Rozdział 15 : Droga
Czekaliśmy wszyscy na autobus. Miał przyjechać za 10 minut. Było nudno dlatego Lou przerwał ciszę. Tylko dlaczego moim kosztem ja się pytam ?
- No widzę nową parę - odrzekł dumnie
- Źle widzisz - odparłam obojętnie
- Serio ?
- Tak. Prawda Harry ?
Chłopak nic nie odpowiedział tylko spuścił głowę i zaczął oglądać swoje buty. No tak mądra ja ! Mogła sobie oszczędzić to Prawda Harry ? No zajebiście. Czułam się dziwnie. Niby dalej trzymaliśmy się pod ręką ale ja miałam wrażenie jakby mój dotyk mu przeszkadzał. I tak miałam poczucie winy więc delikatnie uwolniłam się od niego i poszłam do Leny. Stała smutna. Wiedziałam czemu. Chodziło o Toma. Dopiero co zaczęli chodzić a on musiał wyjechać. Miał już wszystko opłacone i głupotą byłoby zrezygnować z tego.
- Co tak smutasz ?
- Ja ? - zapytała ironicznie
- Nie moja prababcia, która nie żyje
- Myślę. Ale mniejsza o to. Idź do Harrego
- Nie
- Czemu ?
Opowiedziałam jej całe zajście w domu i wszystko. Dosłownie ! Kiedy skończyłam od razu powiedziała
- Idź bo się obrazi.
- To niech się obrazi. Widzę, że jesteś smutna i cię nie zostawię. Pamiętaj nasza przyjaźń jest dla mnie najważniejsza.
- Ale... - zaczęła ale jej przerwałam
- ... nie ma żadnego ale
Stałam ciągle obok Leny. Co jakiś czas czułam na sobie wzrok Hazzy ale nie reagowałam. Ciągle parzyłam na Julkę. Stała i śmiała się z Niallem. Ciekawe co takiego śmiesznego jej powiedział ? Chociaż pewnie nic. Jula zawsze śmieję się gdy się stresuje czy denerwuje. Tak pamiętam raz podobał jej się taki chłopak. Kiedy zobaczyła go na naszym placu zaczęła się tak śmiać, że nie umiałyśmy jej uspokoić. Cała Jula ! Nie wiem czy są parą. Te pytanie mnie męczy ale nie będę taka wścibska jak nasz kochany Lou. Nie byłam na niego zła. Byłam zła na siebie i na to piękne Prawda Harry ? -,- Maskara. Kiedy podjechał autobus wszyscy wsiedliśmy. Było kilka dziewczyn, które chciały autograf dlatego chłopcy je dali i wrócili do nas. Harry usiadł naprzeciwko mnie. Nie zwracał na mnie wcale uwagi. Dziwna była ta jego obojętność. Chciało mi się płakać dlatego przygryzałam wargę całą drogę. Znowu te pytania, które krążyły po mojej głowie. Czy źle zrobiłam, że tak odpowiedziałam ? Czy ja mu się podobam ? Co on by odpowiedział ? Czemu ja tak odpowiedziałam ? Nie miałam pojęcia.
Z perspektywy Leny
Kiedy dochodziliśmy do przystanku na twarzy Nialla malował się uśmiech. Wiedziałam czemu. Był szczęśliwy bo zaraz zobaczy Julę. Po drodze odbyliśmy szczerą rozmowę.

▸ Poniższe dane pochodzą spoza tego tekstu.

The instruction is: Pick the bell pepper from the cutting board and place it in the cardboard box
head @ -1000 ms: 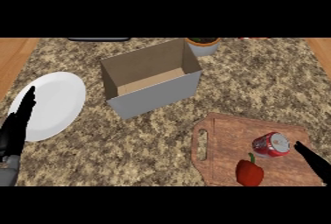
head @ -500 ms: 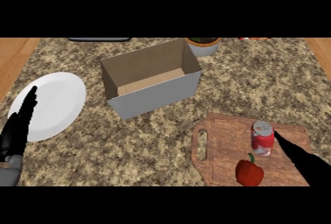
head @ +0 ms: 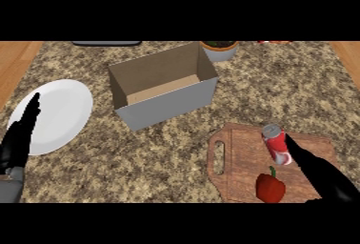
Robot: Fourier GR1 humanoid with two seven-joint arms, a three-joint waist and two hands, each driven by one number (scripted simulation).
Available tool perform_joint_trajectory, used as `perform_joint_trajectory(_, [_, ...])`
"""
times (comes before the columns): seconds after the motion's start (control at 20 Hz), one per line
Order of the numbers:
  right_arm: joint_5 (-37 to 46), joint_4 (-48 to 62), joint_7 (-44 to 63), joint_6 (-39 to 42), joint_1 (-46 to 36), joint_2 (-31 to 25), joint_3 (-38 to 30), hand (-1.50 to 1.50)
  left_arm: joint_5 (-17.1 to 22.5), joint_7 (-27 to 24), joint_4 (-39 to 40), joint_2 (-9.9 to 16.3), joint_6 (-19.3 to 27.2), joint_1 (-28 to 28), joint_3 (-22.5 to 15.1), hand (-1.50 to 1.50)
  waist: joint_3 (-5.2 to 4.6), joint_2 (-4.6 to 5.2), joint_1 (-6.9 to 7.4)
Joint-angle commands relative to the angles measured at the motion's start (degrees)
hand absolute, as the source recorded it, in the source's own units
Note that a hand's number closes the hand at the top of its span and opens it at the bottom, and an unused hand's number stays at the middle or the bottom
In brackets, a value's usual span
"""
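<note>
- The bell pepper (head: 271, 187) sits on the cutting board (head: 243, 162), at 5 o'clock from the cardboard box (head: 163, 90).
- The right hand (head: 320, 172) lies beside a red can (head: 277, 144), fingers straight, holding nothing.
- The left hand (head: 20, 138) rests at 9 o'clock over a white plate (head: 63, 112), fingers straight.

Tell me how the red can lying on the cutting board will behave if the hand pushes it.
The can lies on its side, so it would probably roll across the cutting board. The right hand, fingers straight, is right beside it, and a nudge might send it toward the bell pepper.
</note>
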Motion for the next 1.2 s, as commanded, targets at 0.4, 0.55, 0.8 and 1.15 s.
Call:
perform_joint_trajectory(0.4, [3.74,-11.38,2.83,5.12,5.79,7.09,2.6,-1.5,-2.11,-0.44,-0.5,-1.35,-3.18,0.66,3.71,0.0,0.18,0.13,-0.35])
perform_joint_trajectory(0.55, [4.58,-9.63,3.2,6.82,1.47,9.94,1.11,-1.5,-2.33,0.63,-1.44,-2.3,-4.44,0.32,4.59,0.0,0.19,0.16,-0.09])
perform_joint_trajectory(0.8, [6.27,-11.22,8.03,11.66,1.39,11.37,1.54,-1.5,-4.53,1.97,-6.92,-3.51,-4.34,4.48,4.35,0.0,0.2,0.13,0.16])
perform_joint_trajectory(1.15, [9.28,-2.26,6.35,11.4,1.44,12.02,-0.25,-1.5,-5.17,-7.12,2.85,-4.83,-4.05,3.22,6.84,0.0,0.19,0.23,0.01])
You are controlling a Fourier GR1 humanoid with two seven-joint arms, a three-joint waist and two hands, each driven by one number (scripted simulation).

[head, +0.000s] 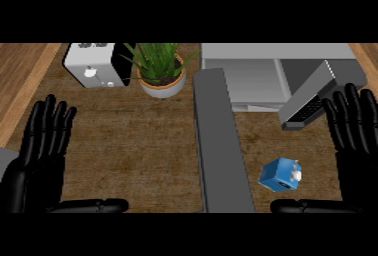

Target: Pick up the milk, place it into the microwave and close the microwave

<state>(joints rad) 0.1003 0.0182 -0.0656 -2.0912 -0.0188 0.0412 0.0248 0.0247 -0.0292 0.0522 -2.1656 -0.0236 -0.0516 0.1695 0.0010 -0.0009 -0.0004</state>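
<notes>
- The counter [133, 145] fills most of the frame: a rough, mottled brown top with lighter wood planks along the left and upper-right edges. I judge it grippy enough that the carton will not slide away on its own.
- The microwave [251, 80] sits in the upper right, a pale grey box with a smooth, flat-walled cavity. Its door [221, 145] stands open as a long, hard-edged dark grey slab running down the middle of the frame. My main worry is that it walls off the left side, so a careless sweep could clip it and swing it before the milk is inside.
- A tilted grey control panel [314, 97] with dark keys sits at the cavity's right, near my right fingertips; I could catch it on the way in.
- My left hand [37, 150], at the left edge, is matte black, fingers straight, holding nothing.
- My right hand [354, 135], at the right edge, is likewise spread flat and empty.
- A potted plant [161, 70] in a round cream pot, with thin green blades, stands at the upper centre, beside a boxy white toaster [92, 67] in the upper left.
- The milk [280, 175], a small blue carton with a white cap, lies in the lower right, just right of the door and apart from my right hand. It looks tipped, so I judge that it may roll or slip when grasped.
</notes>
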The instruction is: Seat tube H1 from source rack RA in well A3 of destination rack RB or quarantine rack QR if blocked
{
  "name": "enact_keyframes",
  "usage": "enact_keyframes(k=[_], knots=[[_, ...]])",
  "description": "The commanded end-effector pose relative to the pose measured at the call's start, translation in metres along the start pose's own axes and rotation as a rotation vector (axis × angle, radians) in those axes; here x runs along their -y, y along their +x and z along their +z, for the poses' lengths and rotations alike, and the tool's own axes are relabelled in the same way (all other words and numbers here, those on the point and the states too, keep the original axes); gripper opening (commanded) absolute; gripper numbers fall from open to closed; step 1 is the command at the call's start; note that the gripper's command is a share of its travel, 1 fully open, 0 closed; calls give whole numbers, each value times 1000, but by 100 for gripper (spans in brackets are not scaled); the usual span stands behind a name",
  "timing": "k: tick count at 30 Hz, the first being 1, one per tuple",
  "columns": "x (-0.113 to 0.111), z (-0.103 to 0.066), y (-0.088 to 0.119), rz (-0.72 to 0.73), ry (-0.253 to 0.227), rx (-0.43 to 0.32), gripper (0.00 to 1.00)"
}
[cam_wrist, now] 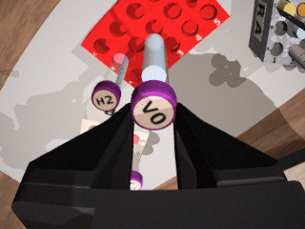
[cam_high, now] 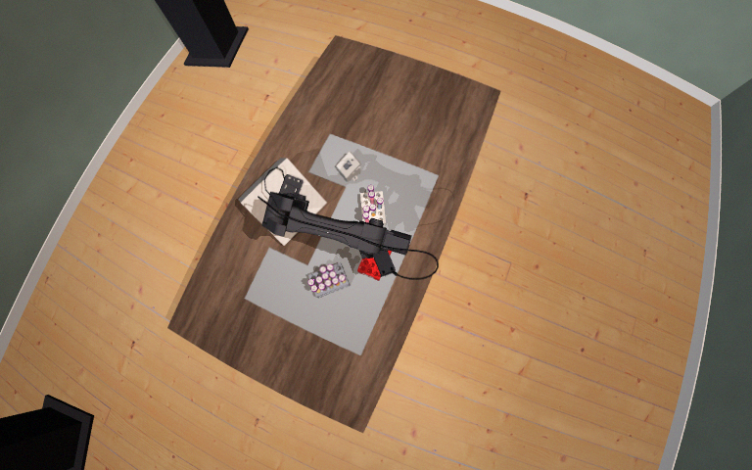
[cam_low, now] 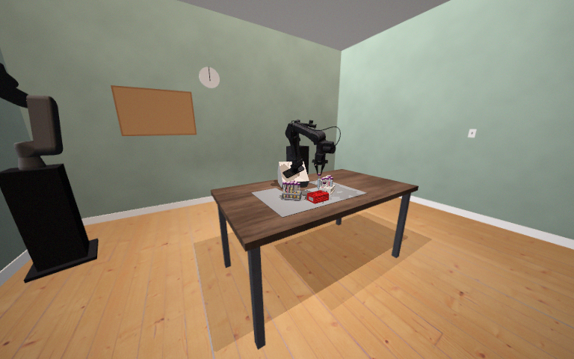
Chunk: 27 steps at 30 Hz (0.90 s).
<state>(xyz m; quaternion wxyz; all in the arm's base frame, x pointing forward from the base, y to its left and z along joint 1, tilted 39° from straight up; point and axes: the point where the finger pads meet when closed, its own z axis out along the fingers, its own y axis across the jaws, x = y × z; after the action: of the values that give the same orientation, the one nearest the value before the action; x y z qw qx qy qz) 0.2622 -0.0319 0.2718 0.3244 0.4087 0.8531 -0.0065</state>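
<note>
My gripper (cam_low: 319,173) (cam_wrist: 153,113) is shut on the purple-capped tube labelled V0 (cam_wrist: 153,104) and holds it raised, its clear body pointing down. In the wrist view the tube overlaps the red rack QR (cam_high: 369,268) (cam_low: 318,196) (cam_wrist: 135,28). A purple-capped tube H2 (cam_wrist: 106,96) is left of the held tube; I cannot tell its well. White rack RB (cam_low: 329,189) (cam_wrist: 90,125) holds several tubes; the arm and fingers partly hide it. Grey rack RA (cam_high: 328,293) (cam_low: 291,198) (cam_wrist: 259,44) holds several tubes. Tube H1 cannot be picked out; well A3 is not readable.
The arm (cam_high: 333,228) (cam_low: 310,129) spans the mat between RB and RA. A small white box (cam_high: 350,163) with a dark centre sits at the mat's far end beyond RB. The grey bench mat (cam_high: 310,317) lies under the racks on the wooden table (cam_high: 409,87) (cam_low: 245,222).
</note>
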Motion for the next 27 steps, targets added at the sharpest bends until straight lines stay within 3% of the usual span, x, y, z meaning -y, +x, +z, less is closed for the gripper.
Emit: enact_keyframes(k=[1,3,8,11,13,14,19,27], knots=[[-3,-12,-12,10,-30,32,0],[-2,-7,-5,4,-19,17,0],[-6,-14,-13,15,-52,45,0],[1,-4,-4,4,-24,24,0],[1,-4,-4,4,-24,24,0],[-5,-14,-13,17,-52,47,0],[1,-2,-3,3,-27,23,0],[-1,-3,-6,9,-39,33,0]])
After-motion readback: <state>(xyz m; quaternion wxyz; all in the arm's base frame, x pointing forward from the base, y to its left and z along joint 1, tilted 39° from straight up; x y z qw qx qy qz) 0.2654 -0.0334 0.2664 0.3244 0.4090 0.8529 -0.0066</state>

- Wiesz Lena już nie jestem na ciebie zły - odrzekł jak gdyby nigdy nic
- A wcześniej byłeś ? - zapytałam ironicznie
- Tak
- Dobrze wiedzieć. A co się zmieniło ? - zapytałam zaciekawiona
- No myślałem nad tym i może to i dobrze. Przy niej nie umiem się kontrolować. Mógłbym zrobić coś głupiego.
- Rozumiem. Cieszę się.
- Ja też. Dzięki
Nic nie odpowiedziałam tylko mocno go przytuliłam co Louis od razu musiał skomentować
- Niall już zdradzasz Julkę
- To przyjacielski uścisk - odparłam bez namysłu
- Jasne, jasne
Pewnie powiedziałby coś jeszcze ale Eleanor uderzyła go w ramię. Dalsza droga minęła bez większych przygód. Kiedy doszliśmy było mi strasznie smutno. Każdy miał parę. Tylko ja sama. Zauważyłam, że Niall od razu podszedł do Julki i zaczął ją całować. Sonny z Harrym natomiast szli pod rękę. Czy oni są parą ? Te pytanie mnie nurtowało ale nie chciałam być wścibska. Na szczęście Lou się tym nie przejmuje.
- No widzę nową parę - odrzekł dumnie
- Źle widzisz - odparła obojętnie Sonny
- Serio ?
- Tak. Prawda Harry ?
Ups ! Mogła nie mówić tego Prawda Harry ? No ale okey. Sytuacja była mocno napięta. Każdy w swoim spojrzeniu miał coś innego. Mój skupił się na Sonny i Harry. Ona miała w oczach ból. Wiedziała, że źle zrobiła odpowiadając w ten sposób, on natomiast miał w oczach złość. Chyba ona też to zobaczyła bo zostawiła go i podeszła do mnie. Nie chciałam żeby tak było. To znaczy chciałam z kimś pogadać bo było mi smutno ale wiedziałam, że powinni się sobą nacieszyć. W końcu oni będą tu tydzień a mnie mają ciągle.
- Co tak smutasz ?
- Ja ? - zapytałam ironicznie
- Nie moja prababcia, która nie żyje
- Myślę. Ale mniejsza o to. Idź do Harrego
- Nie
- Czemu ?
Nie wiedziałam o co jej chodzi. Sonny postanowiła mi się zwierzyć. Powiedziała mi wszystko co zaszło między nią a Harrym. Czułam się strasznie. Ona powiedziała mi prawdę a ja ? Ja ją okłamywałam. Okłamywałam ich wszystkich. Niall mi się podobał ale nie chciałam żeby ktoś wiedział. To nie tak, że nie kochałam Toma. Kochałam i to bardzo ale jestem strasznie zauroczona Niallem. Nie mogę jednak nikomu o tym powiedzieć. A może kiedyś ? Nie wiem na razie muszę sobie z tym poradzić sama.
- Idź bo się obrazi.
- To niech się obrazi. Widzę, że jesteś smutna i cię nie zostawię. Pamiętaj nasza przyjaźń jest dla mnie najważniejsza.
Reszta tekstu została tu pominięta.